**Exercise description**
Restate the listing word for word; omit the images.

··· Given data ···

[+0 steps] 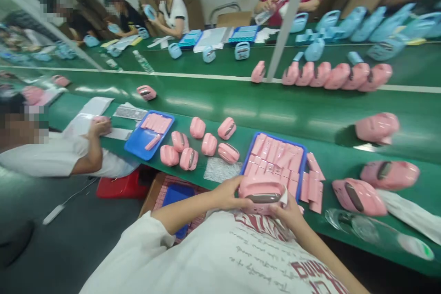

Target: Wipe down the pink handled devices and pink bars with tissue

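Close to my body I hold a glossy pink plastic housing point(263, 187) with a dark oblong window and an arched handle. My left hand point(231, 194) is closed on its left end, thumb on the near side. On the opposite end my right hand point(288, 213) grips the lower corner, where a small white piece point(284, 196) sticks up; I cannot tell what it is. Just beyond the housing lies a blue tray point(245, 158) filled with flat pink plastic pieces point(274, 149). More such pieces point(313, 188) lie loose to the tray's right.
Several pink housings point(197, 127) stand left of the tray, more point(358, 196) to the right beside a clear plastic bottle point(375, 232). A green conveyor belt point(206, 94) runs beyond. A co-worker point(86, 151) sits at left by another blue tray point(139, 142); others work across the belt.
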Motion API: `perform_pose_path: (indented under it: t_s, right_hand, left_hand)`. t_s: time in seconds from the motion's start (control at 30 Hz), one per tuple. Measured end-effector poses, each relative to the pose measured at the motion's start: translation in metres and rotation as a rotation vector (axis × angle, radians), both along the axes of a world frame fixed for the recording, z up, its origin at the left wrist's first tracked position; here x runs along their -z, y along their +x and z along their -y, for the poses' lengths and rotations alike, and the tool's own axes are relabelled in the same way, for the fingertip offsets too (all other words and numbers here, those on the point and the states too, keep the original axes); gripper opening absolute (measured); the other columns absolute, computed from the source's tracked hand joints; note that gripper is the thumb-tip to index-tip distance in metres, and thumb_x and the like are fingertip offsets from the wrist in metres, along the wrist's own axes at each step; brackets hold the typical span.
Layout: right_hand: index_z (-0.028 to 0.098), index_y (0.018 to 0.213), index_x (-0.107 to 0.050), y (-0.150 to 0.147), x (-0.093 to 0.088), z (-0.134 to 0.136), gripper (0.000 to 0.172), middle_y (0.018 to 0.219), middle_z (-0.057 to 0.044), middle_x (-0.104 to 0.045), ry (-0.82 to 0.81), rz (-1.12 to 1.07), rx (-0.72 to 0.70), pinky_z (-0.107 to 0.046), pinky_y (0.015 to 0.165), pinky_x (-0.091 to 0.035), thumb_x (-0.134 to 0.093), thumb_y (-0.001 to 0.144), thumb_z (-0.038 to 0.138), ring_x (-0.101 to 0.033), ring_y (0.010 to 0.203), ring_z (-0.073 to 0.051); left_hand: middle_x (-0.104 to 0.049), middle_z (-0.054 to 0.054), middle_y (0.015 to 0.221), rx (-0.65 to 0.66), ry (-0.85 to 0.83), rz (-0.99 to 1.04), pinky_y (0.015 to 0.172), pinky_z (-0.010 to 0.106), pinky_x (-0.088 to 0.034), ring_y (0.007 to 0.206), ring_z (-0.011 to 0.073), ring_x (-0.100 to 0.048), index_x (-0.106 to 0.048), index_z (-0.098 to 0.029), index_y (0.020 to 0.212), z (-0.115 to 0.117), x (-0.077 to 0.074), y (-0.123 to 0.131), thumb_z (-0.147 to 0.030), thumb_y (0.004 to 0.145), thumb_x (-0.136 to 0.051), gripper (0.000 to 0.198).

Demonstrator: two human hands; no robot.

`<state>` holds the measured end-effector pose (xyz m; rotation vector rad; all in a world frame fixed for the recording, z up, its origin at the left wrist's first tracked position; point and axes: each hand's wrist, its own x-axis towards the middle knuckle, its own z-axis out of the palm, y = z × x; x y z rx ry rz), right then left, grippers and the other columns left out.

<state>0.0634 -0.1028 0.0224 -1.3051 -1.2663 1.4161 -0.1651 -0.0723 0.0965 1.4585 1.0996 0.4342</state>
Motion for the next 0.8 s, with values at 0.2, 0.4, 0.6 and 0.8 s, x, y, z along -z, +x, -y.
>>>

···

**Result of the task**
[+0 steps] 

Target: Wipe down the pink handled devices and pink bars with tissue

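Close to my body I hold a glossy pink plastic housing point(263, 187) with a dark oblong window and an arched handle. My left hand point(231, 194) is closed on its left end, thumb on the near side. On the opposite end my right hand point(288, 213) grips the lower corner, where a small white piece point(284, 196) sticks up; I cannot tell what it is. Just beyond the housing lies a blue tray point(245, 158) filled with flat pink plastic pieces point(274, 149). More such pieces point(313, 188) lie loose to the tray's right.
Several pink housings point(197, 127) stand left of the tray, more point(358, 196) to the right beside a clear plastic bottle point(375, 232). A green conveyor belt point(206, 94) runs beyond. A co-worker point(86, 151) sits at left by another blue tray point(139, 142); others work across the belt.
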Motion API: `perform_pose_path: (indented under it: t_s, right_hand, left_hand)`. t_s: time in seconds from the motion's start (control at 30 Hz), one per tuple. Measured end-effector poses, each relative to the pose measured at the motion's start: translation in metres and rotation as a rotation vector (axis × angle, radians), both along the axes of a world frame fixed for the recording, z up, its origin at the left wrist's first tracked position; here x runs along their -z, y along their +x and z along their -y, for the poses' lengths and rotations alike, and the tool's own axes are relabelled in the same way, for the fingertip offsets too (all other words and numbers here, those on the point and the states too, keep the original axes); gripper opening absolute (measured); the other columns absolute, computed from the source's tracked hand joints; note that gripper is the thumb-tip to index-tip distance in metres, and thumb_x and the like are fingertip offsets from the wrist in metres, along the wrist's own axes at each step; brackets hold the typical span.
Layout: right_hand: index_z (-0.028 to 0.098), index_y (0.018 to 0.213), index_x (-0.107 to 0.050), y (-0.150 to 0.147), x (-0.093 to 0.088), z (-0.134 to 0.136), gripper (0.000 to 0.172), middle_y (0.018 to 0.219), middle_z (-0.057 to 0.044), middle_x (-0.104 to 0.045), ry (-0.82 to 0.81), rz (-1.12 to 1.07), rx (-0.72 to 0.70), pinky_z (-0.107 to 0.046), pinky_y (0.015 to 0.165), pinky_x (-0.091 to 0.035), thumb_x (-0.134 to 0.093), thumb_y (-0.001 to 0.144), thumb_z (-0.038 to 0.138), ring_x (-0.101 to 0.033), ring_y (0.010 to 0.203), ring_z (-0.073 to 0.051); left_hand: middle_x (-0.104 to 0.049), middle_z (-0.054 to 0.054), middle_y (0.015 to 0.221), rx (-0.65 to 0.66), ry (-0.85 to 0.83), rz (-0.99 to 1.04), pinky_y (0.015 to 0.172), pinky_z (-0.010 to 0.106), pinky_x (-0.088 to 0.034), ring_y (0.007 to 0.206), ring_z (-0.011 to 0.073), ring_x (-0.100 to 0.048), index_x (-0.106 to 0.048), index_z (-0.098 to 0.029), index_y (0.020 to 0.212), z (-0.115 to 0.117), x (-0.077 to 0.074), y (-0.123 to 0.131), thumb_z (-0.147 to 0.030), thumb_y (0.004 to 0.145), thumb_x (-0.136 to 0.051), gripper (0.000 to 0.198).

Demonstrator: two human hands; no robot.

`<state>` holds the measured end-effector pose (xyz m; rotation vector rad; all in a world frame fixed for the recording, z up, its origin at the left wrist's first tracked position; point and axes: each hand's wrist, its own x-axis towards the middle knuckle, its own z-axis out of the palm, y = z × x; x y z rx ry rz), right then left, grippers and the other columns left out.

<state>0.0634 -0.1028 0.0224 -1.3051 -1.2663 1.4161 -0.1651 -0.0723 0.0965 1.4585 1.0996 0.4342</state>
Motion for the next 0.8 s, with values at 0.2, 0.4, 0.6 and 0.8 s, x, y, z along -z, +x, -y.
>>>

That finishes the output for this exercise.